Oposição a Maduro nomeia juízes alternativos para o Supremo

Magistrados arriscam ser condenados por "usurpação de funções". Greve geral de 24 horas terminou com quatro mortos

Depois do referendo simbólico contra a Assembleia Constituinte, da apresentação do acordo de governabilidade e da greve geral de 24 horas, a oposição venezuelana nomeou ontem 33 novos magistrados para o Supremo Tribunal de Justiça (STJ) - considerando que o atual, que declarou nulas estas nomeações, não é isento. É mais uma ação da chamada Hora Zero, que a opositora Mesa de Unidade Democrática (MUD) empreende com o objetivo de responder ao que consideram a "fraude constituinte" do presidente Nicolás Maduro. Apesar da pressão, o governo mantém a eleição dos 545 membros dessa assembleia para o dia 30 deste mês e ontem as Forças Armadas começaram a ser destacadas para os centros de votação.

"A grande deterioração do nosso país deve-se à falta de justiça, à ausência de juízes íntegros que deem aos cidadãos respostas de acordo com as leis que nos regem", indicou o deputado Carlos Berrizbeitia, que presidiu à comissão parlamentar que avaliou o perfil dos novos juízes. "Desde hoje, com a força do país, temos a segurança plena de que caminhamos para a Venezuela que todos queremos. Um país e lei e decência", acrescentou na cerimónia, na Praça Alfredo Sadel.

Na véspera da nomeação dos novos juízes por parte da Assembleia Nacional, onde a oposição tem a maioria, o STJ emitiu uma sentença a considerar nulo o processo. O tribunal justificou a decisão pelo facto de o mandato dos juízes não ter ainda acabado e alertou que quem "indevidamente assuma ou exerça funções públicas civis ou militares será acusado de crime por usurpação de funções". Até a procuradora-geral da Venezuela, Luisa Ortega, que se tornou uma voz crítica de Maduro e enfrenta um processo no STJ, condena esta decisão da oposição, por considerar que este é um processo unilateral, alertando para a criação de um tribunal paralelo.

Nenhuma das instituições reconhece o poder da outra. Para o STJ, a Assembleia está em desacato desde 5 de janeiro de 2016 porque permitiu a tomada de posse de três deputados da MUD eleitos pelo estado do Amazonas. Estes tinham sido suspensos por causa de alegadas irregularidades na votação da região. Os três deputados acabaram por ser afastados pela Assembleia Nacional uns dias depois, mas o TSJ nunca levantou a ordem de desacato.

Por seu lado, a Assembleia considera que os atuais membros do Supremo foram designados de forma ilegal em dezembro de 2015. A nomeação dos 13 novos magistrados e 21 suplentes para os próximos 12 anos foi feita pela então Assembleia, onde o Partido Socialista Unido da Venezuela (PSUV) tinha a maioria, depois das eleições que os deixaram em minoria. A situação tornou-se mais complicada quando, a 30 de março, a Sala Constitucional do TSJ decidiu retirar os poderes da Assembleia, assumindo as competências deste organismo. Uns dias depois, voltou atrás com a decisão, mas desde então os protestos têm sido quase diários e a repressão das manifestações já fez cem mortos.

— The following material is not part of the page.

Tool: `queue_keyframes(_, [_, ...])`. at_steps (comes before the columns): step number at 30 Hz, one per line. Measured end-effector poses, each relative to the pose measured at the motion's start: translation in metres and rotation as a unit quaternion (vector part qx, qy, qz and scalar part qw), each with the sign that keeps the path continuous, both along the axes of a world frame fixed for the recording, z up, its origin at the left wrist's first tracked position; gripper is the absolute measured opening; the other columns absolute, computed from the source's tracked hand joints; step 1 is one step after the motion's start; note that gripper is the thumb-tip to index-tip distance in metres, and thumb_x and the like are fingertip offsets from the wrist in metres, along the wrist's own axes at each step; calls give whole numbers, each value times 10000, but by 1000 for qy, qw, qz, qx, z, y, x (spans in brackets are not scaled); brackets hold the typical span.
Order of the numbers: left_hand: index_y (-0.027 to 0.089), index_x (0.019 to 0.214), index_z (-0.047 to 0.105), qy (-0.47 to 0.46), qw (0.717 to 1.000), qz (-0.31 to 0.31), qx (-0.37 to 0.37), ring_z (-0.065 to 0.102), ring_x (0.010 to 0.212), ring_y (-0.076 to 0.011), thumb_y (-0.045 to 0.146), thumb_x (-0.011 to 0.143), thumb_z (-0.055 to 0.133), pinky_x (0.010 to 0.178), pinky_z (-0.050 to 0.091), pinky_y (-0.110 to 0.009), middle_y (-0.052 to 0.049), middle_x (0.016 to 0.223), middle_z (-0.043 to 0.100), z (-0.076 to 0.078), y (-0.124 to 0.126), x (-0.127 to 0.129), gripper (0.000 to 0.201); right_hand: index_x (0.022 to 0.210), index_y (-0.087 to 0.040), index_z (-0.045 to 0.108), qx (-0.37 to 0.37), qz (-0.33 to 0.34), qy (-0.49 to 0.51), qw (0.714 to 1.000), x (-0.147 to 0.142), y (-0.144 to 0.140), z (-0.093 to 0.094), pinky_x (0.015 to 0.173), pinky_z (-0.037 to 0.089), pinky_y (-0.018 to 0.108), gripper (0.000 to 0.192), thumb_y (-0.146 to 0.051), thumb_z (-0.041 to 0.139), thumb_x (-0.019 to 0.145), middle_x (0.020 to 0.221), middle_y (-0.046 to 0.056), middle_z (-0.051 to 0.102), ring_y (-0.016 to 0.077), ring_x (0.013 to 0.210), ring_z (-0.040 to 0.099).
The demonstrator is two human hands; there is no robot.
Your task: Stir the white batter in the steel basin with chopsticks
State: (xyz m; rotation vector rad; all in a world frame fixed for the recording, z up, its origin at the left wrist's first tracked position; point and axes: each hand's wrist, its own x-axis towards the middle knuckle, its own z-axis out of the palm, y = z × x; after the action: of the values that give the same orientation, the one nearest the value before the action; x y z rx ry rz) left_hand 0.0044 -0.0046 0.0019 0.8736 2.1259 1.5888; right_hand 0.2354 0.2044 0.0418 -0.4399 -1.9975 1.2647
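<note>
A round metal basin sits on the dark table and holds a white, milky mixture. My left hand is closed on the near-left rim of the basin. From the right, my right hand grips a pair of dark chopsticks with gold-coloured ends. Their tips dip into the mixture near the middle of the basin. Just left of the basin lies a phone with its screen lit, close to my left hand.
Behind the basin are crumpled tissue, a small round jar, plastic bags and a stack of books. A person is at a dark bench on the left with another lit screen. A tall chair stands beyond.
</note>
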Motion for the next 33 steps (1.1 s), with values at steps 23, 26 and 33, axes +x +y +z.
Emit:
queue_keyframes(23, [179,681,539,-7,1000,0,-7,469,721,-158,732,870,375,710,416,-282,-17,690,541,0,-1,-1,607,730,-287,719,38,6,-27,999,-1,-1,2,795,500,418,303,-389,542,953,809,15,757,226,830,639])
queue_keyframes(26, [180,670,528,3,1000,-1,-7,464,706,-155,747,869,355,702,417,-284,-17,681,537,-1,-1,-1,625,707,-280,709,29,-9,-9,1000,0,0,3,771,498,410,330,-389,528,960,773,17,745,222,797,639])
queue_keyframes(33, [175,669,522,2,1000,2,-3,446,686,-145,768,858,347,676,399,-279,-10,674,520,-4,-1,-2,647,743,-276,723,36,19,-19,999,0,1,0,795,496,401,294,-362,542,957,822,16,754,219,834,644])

As autoridades estão a investigar a morte de pelo menos quatro pessoas durante a greve geral de 24 horas, na quinta-feira. Uma das vítimas será um jovem de 15 anos, que morreu no protesto na urbanização Pomona, em Maracaíbo (estado de Zulia). Para hoje a oposição marcou uma grande marcha para apoiar os novos juízes e exigir às Forças Armadas o respeito pelo resultado do referendo simbólico de domingo, em que participaram mais de 7,5 milhões de venezuelanos.